Most Android projects ship without documentation. The few that have it rely on a Confluence page that is out of date by the time it is merged. This post shows the setup used in Unizonn Mobile v2: MkDocs Material for the documentation site, Dokka for generated API reference, Firebase Hosting for deployment, and a single GitHub Actions workflow that builds and ships everything on every PR targeting main or staging. The result is a live URL that reviewers can open from a pull request without cloning anything.

Prerequisites

Python 3.12, JDK 17, and a working Android project with the Gradle version catalog (libs.versions.toml) are assumed. The setup uses org.jetbrains.dokka 1.9.20 and mkdocs-material (latest pip release). You will need a Firebase project and a service account with the Firebase Hosting Admin role.

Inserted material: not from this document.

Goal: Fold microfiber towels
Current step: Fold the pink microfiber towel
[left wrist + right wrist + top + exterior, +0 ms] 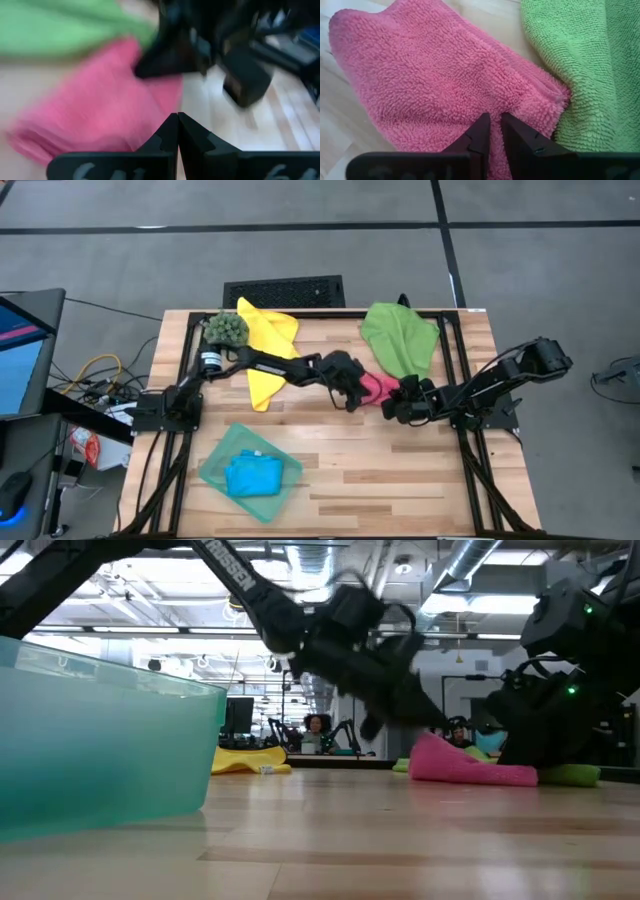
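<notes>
Pink towel [435,80] lies bunched and folded on the table [400,480]; right gripper [492,131] fingers pinch its edge; left gripper [177,131] fingers closed, empty

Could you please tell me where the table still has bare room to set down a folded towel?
The widest bare wood is the near stretch right of the teal tray holding the blue towel. A smaller patch lies between the yellow towel and the green towel. The middle is crowded: the left gripper and the right gripper meet at the pink towel.
</notes>
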### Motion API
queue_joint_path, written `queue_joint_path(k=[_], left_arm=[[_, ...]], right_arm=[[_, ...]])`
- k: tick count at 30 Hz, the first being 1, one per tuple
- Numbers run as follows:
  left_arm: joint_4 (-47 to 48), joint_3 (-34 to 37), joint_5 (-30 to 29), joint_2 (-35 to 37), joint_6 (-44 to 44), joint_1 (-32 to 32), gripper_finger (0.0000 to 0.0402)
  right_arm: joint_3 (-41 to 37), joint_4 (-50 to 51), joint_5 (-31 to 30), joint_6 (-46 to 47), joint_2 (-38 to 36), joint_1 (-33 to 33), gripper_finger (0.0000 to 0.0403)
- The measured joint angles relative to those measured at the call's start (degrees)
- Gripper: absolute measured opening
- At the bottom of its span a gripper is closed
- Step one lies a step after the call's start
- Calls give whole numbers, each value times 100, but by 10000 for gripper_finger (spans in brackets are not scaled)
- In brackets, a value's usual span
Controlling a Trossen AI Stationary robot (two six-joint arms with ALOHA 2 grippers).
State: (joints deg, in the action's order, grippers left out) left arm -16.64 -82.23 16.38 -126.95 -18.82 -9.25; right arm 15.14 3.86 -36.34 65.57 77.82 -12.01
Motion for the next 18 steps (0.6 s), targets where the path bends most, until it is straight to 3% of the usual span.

Versions used in this post

Kotlin 1.9.0 · AGP 8.3.2 · Dokka 1.9.20 · Python 3.12.3 · MkDocs Material (pip latest)

Background

Dokka generates HTML from KDoc comments. MkDocs Material turns Markdown into a polished site. Firebase Hosting serves static assets from a CDN with a free tier that is more than enough for project documentation. The missing piece is glue: a Gradle task that builds both, a firebase.json that points at the right output directory, and a workflow that runs it without manual intervention.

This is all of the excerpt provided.